Keep the pictures out. Copy every line of the listing exactly.

## SOURCE DATA
□ □ □
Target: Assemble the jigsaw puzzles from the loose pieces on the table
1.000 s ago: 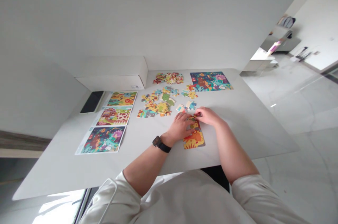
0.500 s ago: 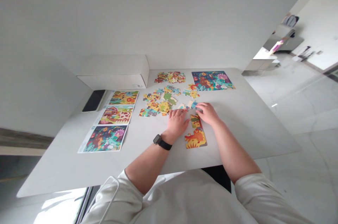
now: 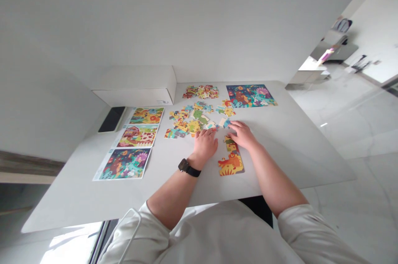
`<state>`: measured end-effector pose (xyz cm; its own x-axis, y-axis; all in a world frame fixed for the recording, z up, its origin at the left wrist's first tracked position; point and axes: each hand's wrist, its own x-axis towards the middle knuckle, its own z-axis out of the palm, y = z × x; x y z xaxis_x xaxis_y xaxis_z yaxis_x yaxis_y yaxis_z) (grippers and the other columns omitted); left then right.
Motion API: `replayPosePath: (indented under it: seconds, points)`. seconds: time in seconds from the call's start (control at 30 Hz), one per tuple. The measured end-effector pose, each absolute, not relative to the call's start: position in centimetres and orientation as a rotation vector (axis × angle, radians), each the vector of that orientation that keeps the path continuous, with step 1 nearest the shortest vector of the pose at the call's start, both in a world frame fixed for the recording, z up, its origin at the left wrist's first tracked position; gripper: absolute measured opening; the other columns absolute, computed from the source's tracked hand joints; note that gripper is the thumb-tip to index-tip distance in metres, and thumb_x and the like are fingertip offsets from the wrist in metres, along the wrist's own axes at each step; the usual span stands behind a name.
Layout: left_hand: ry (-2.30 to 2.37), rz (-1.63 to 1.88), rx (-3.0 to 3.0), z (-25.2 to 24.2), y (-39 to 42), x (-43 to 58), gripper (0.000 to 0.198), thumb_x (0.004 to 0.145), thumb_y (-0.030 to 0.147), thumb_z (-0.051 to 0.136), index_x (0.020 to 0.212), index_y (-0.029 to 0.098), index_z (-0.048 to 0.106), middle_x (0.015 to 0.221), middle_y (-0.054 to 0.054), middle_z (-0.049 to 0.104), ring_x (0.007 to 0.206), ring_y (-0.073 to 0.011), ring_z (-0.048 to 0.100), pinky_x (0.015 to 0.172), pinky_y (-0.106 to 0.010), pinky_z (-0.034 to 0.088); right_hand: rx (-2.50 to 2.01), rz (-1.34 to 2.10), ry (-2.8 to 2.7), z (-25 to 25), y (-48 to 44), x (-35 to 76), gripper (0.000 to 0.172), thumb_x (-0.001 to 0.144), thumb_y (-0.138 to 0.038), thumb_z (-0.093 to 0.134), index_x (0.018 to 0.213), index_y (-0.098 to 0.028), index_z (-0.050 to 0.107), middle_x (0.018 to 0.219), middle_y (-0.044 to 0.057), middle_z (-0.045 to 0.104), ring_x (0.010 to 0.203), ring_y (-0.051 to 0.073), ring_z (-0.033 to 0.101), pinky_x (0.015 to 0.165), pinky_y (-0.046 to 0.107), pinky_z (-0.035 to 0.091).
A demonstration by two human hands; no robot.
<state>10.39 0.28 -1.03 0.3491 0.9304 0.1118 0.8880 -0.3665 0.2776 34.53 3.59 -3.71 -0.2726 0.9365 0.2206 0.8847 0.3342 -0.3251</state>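
Observation:
My left hand [image 3: 205,144], with a black watch [image 3: 184,165] on the wrist, lies palm down with its fingers stretched toward the loose puzzle pieces [image 3: 194,126]. Its fingertips touch the near edge of the pile, beside a pale puzzle piece [image 3: 211,124]. My right hand [image 3: 243,134] rests with fingers extended and the thumb apart; its fingertips touch a blue-and-cream puzzle piece [image 3: 224,123]. Between the hands and closer to me lies a joined strip of puzzle [image 3: 231,163] showing a yellow-orange lion. The right thumb is near the strip's upper end.
A second heap of reddish pieces [image 3: 202,91] lies by the wall. To its right is a dark, colourful puzzle picture [image 3: 251,95]. At left are three printed picture sheets [image 3: 124,163], a phone [image 3: 112,119] and a white box [image 3: 133,96] on the white table [image 3: 77,197].
My left hand has slid slightly left, away from the strip, and the pale piece by its fingers has shifted left. My right hand has moved slightly left, its fingertips still at the blue-and-cream piece.

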Motion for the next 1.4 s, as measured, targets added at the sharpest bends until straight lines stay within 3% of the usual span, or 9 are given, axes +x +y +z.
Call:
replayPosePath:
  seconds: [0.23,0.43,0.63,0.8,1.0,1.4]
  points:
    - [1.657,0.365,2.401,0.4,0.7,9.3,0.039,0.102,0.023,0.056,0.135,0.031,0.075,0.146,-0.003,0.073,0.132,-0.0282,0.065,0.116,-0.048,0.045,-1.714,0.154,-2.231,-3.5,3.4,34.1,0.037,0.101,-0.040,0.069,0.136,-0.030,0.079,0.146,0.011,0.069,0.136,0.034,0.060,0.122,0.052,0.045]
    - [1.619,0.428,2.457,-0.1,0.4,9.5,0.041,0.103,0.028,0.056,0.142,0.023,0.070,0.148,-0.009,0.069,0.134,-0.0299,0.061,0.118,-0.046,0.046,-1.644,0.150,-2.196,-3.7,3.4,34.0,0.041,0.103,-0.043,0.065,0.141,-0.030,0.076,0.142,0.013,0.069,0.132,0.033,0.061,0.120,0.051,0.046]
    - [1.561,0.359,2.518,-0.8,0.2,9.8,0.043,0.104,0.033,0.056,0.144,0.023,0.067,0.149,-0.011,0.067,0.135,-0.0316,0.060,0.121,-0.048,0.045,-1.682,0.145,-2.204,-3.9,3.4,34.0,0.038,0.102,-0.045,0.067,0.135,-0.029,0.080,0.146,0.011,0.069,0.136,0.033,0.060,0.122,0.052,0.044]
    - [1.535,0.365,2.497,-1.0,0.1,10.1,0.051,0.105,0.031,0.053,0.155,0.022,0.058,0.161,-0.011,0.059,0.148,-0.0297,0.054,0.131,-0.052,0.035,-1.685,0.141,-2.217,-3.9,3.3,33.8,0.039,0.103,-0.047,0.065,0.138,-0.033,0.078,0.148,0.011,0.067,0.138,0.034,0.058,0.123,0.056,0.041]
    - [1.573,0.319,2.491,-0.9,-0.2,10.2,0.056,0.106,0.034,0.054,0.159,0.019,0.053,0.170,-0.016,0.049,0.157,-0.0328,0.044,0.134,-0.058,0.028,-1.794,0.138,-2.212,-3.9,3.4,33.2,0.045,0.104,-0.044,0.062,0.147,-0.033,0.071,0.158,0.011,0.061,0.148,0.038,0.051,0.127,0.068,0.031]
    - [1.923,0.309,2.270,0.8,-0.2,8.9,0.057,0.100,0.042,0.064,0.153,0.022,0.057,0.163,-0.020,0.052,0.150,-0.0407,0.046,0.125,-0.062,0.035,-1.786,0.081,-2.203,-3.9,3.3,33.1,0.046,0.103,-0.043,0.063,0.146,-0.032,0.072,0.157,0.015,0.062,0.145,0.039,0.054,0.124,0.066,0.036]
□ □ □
## THE ANSWER
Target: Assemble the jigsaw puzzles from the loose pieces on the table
1.000 s ago: 
0.500 s ago: 
now: 
`<state>`: measured end-effector pose (xyz cm; its own x-axis, y-axis; all in a world frame fixed for the recording, z up, its origin at the left wrist's first tracked position; point and axes: each hand's wrist, its own x-axis towards the middle knuckle, its own z-axis out of the palm, y = z × x; x y z xaxis_x xaxis_y xaxis_z yaxis_x yaxis_y yaxis_z) (grippers and the other columns omitted); left then right.
Motion API: `replayPosePath: (indented under it: seconds, points)`. seconds: time in seconds from the call's start (control at 30 Hz), one per tuple. The measured end-effector pose, each absolute, not relative to the call's start: position in centimetres and orientation as a rotation vector (axis × angle, radians), each the vector of that orientation that keeps the path continuous, with step 1 nearest the shortest vector of the pose at the call's start, both in a world frame fixed for the recording, z up, its origin at the left wrist's first tracked position; gripper: absolute measured opening; the other columns absolute, computed from the source's tracked hand joints; note that gripper is the thumb-tip to index-tip distance in metres, and thumb_x and the like are fingertip offsets from the wrist in metres, along the wrist's own axes at each step; the usual span stands behind a name.
Layout: left_hand: ry (-2.30 to 2.37), rz (-1.63 to 1.88), rx (-3.0 to 3.0), z (-25.2 to 24.2), y (-39 to 42), x (-43 to 58), gripper (0.000 to 0.198), thumb_x (0.004 to 0.145), thumb_y (-0.030 to 0.147), thumb_z (-0.051 to 0.136), index_x (0.020 to 0.212), index_y (-0.029 to 0.098), index_z (-0.048 to 0.106), middle_x (0.015 to 0.221), middle_y (-0.054 to 0.054), middle_z (-0.049 to 0.104), ring_x (0.007 to 0.206), ring_y (-0.073 to 0.011), ring_z (-0.048 to 0.100), pinky_x (0.015 to 0.172), pinky_y (-0.106 to 0.010), pinky_z (-0.034 to 0.088); right_hand: rx (-2.50 to 2.01), rz (-1.34 to 2.10), ry (-2.8 to 2.7), z (-25 to 25), y (-48 to 44), x (-35 to 76), gripper (0.000 to 0.172), thumb_x (-0.001 to 0.144), thumb_y (-0.138 to 0.038), thumb_z (-0.093 to 0.134), index_x (0.018 to 0.213), index_y (-0.098 to 0.028), index_z (-0.050 to 0.107), middle_x (0.018 to 0.219), middle_y (-0.044 to 0.057), middle_z (-0.045 to 0.104), ring_x (0.010 to 0.203), ring_y (-0.051 to 0.073), ring_z (-0.033 to 0.101), pinky_x (0.015 to 0.165), pinky_y (-0.046 to 0.107), pinky_z (-0.035 to 0.091).
A demonstration by two human hands; no robot.
<state>10.39 0.28 -1.03 0.3491 0.9304 0.1118 0.8880 -0.3665 0.2776 34.53 3.59 -3.71 -0.2726 0.9365 0.2206 0.8847 0.3342 -0.3251</state>
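Observation:
My left hand [image 3: 205,144], with a black watch [image 3: 184,165] on the wrist, lies palm down with its fingers stretched toward the loose puzzle pieces [image 3: 194,126]. Its fingertips touch the near edge of the pile, beside a pale puzzle piece [image 3: 211,124]. My right hand [image 3: 243,134] rests with fingers extended and the thumb apart; its fingertips touch a blue-and-cream puzzle piece [image 3: 224,123]. Between the hands and closer to me lies a joined strip of puzzle [image 3: 231,163] showing a yellow-orange lion. The right thumb is near the strip's upper end.
A second heap of reddish pieces [image 3: 202,91] lies by the wall. To its right is a dark, colourful puzzle picture [image 3: 251,95]. At left are three printed picture sheets [image 3: 124,163], a phone [image 3: 112,119] and a white box [image 3: 133,96] on the white table [image 3: 77,197].
My left hand has slid slightly left, away from the strip, and the pale piece by its fingers has shifted left. My right hand has moved slightly left, its fingertips still at the blue-and-cream piece.
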
Motion for the next 1.4 s, as measured, targets added at the sharpest bends until straight lines stay within 3% of the usual span, or 9 are given, axes +x +y +z.
Call:
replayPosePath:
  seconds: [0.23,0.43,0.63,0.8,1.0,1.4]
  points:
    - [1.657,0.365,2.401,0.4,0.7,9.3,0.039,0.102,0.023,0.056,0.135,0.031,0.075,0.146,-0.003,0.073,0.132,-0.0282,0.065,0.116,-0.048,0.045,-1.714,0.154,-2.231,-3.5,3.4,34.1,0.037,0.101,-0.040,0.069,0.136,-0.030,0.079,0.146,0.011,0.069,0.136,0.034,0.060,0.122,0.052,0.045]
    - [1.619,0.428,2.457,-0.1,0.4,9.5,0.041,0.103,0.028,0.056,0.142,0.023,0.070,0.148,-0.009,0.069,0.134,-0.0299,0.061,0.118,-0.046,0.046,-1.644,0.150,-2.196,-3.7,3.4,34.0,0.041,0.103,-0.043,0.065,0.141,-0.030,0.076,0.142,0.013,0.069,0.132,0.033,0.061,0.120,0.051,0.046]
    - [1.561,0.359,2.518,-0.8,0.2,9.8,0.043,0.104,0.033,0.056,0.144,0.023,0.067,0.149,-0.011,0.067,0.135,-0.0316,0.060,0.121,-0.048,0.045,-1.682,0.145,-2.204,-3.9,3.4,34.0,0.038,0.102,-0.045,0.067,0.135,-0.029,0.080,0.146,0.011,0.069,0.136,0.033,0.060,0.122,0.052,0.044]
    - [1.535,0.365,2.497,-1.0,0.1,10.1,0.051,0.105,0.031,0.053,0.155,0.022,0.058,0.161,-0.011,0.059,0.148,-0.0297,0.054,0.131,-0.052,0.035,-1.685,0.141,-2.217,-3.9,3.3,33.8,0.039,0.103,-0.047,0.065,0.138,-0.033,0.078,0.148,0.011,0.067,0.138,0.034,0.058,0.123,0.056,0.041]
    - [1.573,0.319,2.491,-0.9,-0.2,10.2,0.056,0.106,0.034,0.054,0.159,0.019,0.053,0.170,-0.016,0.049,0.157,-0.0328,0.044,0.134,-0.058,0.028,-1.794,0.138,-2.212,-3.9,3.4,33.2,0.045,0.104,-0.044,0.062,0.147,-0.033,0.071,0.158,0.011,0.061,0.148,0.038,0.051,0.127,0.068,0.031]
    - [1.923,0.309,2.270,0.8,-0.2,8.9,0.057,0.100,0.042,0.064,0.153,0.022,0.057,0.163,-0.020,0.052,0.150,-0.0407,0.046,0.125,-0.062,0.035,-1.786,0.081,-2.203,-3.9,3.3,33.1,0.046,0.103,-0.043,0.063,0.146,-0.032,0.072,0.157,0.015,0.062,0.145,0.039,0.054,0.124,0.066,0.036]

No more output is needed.